One our biggest selling items this year has been our new nutrition guide for the high-intensity/low-volume 'time crunched' athlete. Called 'Eating to Suffer,' the focus is on maximising your 'Return on Suffering' through nutrition. We asked the author, Alan McCubbin, to share his thoughts on how best to approach the Tour of Sufferlandria.
So you’ve committed to the Tour of Sufferlandria. Nine days, nine brutal stages through the agony and misery of Sufferlandria. Sure, you’ve done Sufferfest workouts before. You may have even strung a few together over the week. But are you prepared for the brutality of stage racing in your torture chamber? And not just to cruise your way through to the lava snow of Mt Sufferlandria, but for your legs to do some serious damage to your poor bike and trainer, not the other way around? It’s going to take a lot of watts, a lot of Sufferlandrian Holy Water, and a lot of Suffering. And decent nutrition. Back in October 2014 we launched Eating to Suffer, our nutrition guide for getting the most out of the high intensity/low volume training lifestyle. Here we will provide you with some insights into this approach, as well as some tips for preparing each day during the Tour of Sufferlandria. The aim is not to reduce your Suffering (a disgraceful thought), but to maximise your Return on Suffering (RoS), the amount of watts you can put out for any given level of agony.

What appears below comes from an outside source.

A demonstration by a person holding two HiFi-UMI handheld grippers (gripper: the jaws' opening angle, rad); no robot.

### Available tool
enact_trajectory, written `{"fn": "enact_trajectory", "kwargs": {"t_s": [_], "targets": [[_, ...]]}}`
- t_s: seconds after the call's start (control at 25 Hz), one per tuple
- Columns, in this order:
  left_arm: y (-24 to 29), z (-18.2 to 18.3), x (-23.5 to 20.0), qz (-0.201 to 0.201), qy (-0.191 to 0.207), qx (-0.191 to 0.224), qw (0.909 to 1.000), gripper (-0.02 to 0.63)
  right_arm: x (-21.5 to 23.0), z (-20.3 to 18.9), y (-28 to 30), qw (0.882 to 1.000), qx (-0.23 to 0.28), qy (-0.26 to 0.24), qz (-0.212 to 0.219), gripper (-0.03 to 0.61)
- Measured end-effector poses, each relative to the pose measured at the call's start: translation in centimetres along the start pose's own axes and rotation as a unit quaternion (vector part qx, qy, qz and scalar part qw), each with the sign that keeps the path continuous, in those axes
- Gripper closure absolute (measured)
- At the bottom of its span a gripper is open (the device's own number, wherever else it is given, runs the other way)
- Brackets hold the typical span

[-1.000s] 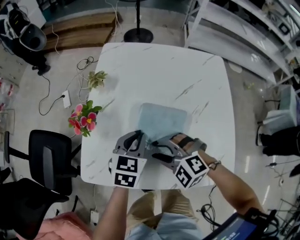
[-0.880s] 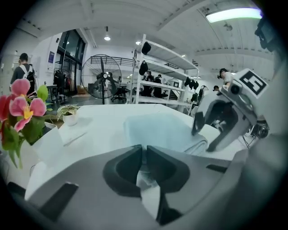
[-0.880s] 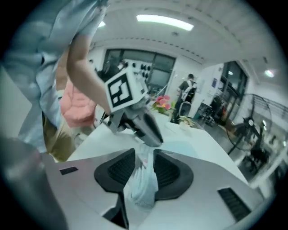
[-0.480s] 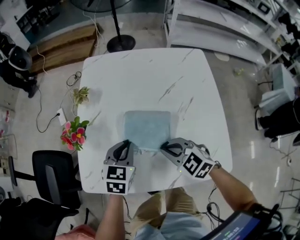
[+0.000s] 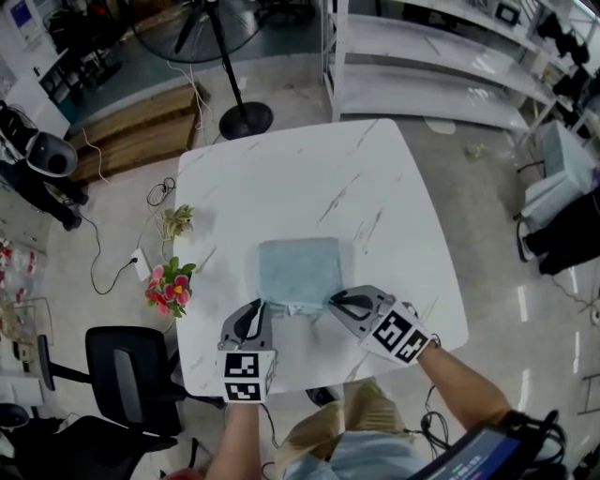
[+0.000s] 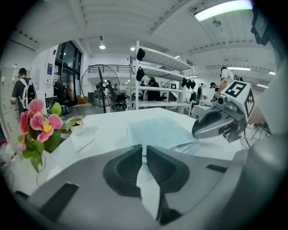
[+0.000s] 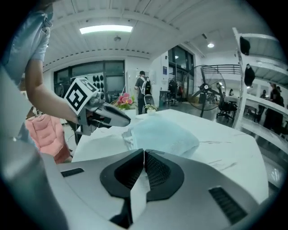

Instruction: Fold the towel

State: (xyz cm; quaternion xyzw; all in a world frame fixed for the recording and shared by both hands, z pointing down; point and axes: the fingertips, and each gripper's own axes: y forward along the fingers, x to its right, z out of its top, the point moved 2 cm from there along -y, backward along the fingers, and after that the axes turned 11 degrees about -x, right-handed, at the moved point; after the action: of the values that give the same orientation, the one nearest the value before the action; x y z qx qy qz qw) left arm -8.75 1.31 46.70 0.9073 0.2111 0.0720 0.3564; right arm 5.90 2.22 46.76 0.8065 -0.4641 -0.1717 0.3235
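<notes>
Room: workshop floor with loose cables; a standing fan [image 5: 202,23] and white shelving [image 5: 422,56] lie beyond the far side of the desk.
Desk: white and marble-veined [image 5: 300,178], roughly square, with a black chair [image 5: 122,384] off its near left corner.
Towel: pale blue [image 5: 298,272], folded to a rough square and lying flat on the near half of the desk — its near edge reaches both claws.
Left claw: at the towel's near left corner [image 5: 266,306], clenched on the cloth edge, with the pads almost met and a thin pale strip between them.
Right claw: at the towel's near right corner [image 5: 331,302], jaws clenched tight together — whether any cloth is caught between them cannot be told.
Flowers: pink blooms [image 5: 169,286] at the desk's left edge, with a small green plant [image 5: 176,222] just beyond them.
Background people: a few stand far off by the shelving and the glass doors in both gripper views.
</notes>
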Motion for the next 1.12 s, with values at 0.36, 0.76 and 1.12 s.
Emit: {"fn": "enact_trajectory", "kwargs": {"t_s": [0.36,0.76,1.12], "targets": [[-11.3,8.0,-0.1,0.057,-0.009,0.129,0.9899,0.578,-0.1,8.2,-8.4,0.99,0.108,0.059,-0.069,0.541],[-26.2,17.8,-0.3,0.126,-0.013,0.273,0.9537,0.578,-5.3,23.1,-19.0,0.946,0.278,0.014,-0.167,0.557],[-31.0,19.9,1.4,0.15,-0.004,0.327,0.9329,0.584,-7.0,24.9,-21.6,0.933,0.307,0.005,-0.189,0.565]]}}
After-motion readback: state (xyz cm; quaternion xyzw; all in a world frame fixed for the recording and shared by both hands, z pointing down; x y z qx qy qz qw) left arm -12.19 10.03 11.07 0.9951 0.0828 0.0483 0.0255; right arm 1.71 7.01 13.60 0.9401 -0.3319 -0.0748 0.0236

Maximising performance in a one-off Sufferfest video can be summarised fairly simply: Adequate fuel (carbohydrate) to maximise your power in all those high intensity intervals + adequate fluid and carbs during the session if it’s long enough to need a top up. What this translates into depends on the length and intensity of the session.
As for fluid: for the duration of Sufferfest training videos it really doesn’t need to be any more complicated than 'drink if you’re thirsty.' Severe dehydration isn’t going to be an issue even after two hours of dedicated Suffering – even if it’s a sauna in your torture chamber. Drinking as little or as much as your thirst dictates will be sufficient to optimise your RoS. Just make sure you have enough fluid available to meet those needs. That could be as little as 100mL an hour if your torture chamber is in the Arctic Circle, or as much as a litre an hour if you’re Suffering in the tropics. So that’s all well and good for a one-off session, but the key to stage racing is the ability to back up your performances from one day to the next until, on the final day of racing, you show the world why only Sufferlandrians dare to take on the lava snow.
There’s 3 things that you’ll need to pay special attention to during the ToS, especially in the first few hours after each stage:
There’s a few other considerations that may help to maximise your RoS. If you’re in the Southern Hemisphere then the Tour of Sufferlandria occurs in the peak of summer for you. If your torture chamber is of the non-climate controlled kind then it’s quite possible that your core body temperature will limit your RoS. The elevated core temperature during exercise comes about because you’re producing heat as a side effect of the power plants in your legs making energy faster than minions can shovel coal into a boiler. When the environmental temperature around you is cool and there’s plenty of airflow then it’s easier to dissipate the heat. But if it’s hot and there’s no airflow (as occurs on a stationary trainer), then it’s harder for that heat to escape. Your brain doesn’t like it hot, and the subconscious part will send messages to your muscles to go easier, and to your conscious brain to feel more Suffering. Suffering without maximising power – that’s not good enough, especially when it comes to the Tour.
So how can we keep that walnut in our head happy and all the while carry on producing maximium watts in the heat? Firstly, getting a decent fan in front of you will help. The airflow helps take heat away from your body. Cyclonic head winds won’t slow you on a trainer, but they will keep you cooler. Secondly, you can actually lower you core body temperature prior to the stage, so that there’s more room to move before your brain gets unhappy with your legs. Pre-cooling by having a snow cone, ice slushie or the like just before riding has been shown in studies to improve power output in time trials by more than 1%. And they taste great. More about this in Eating to Suffer.
Another factor that many Sufferlandrians may want to consider is (legal) dietary supplementation to really go to the nth degree of maximising RoS. There’s a few supplements that may help you achieve this, including caffeine, nitrate (beetroot juice), beta-alanine and sodium bicarbonate. Each have distinct pros and cons, and research suggests that the effects are not additive, so it’s important to pick your pill or potion of choice well in advance and stick to it. Looking at the parcours for the Tour of Sufferlandria I’d suggest caffeine or beetroot juice would be the supplement of choice. There’s more info on the exact doses, timing and practical considerations for each supplement in Eating to Suffer.
So that’s about all there is to it. Match your carbs to each stage of the Tour, keep up the protein to recover each day, have ample fluid available (but only drink it if you feel the need), keep cool and pre-cool if it’s summer where you are, and if you really want to truly maximise RoS then there’s a few nutrition supplements to consider. I would say good luck for the Tour, but Sufferlandrians don’t need luck. They make luck through Suffering. For HONOUR, GLORY and VICTORY! See you on the Tour.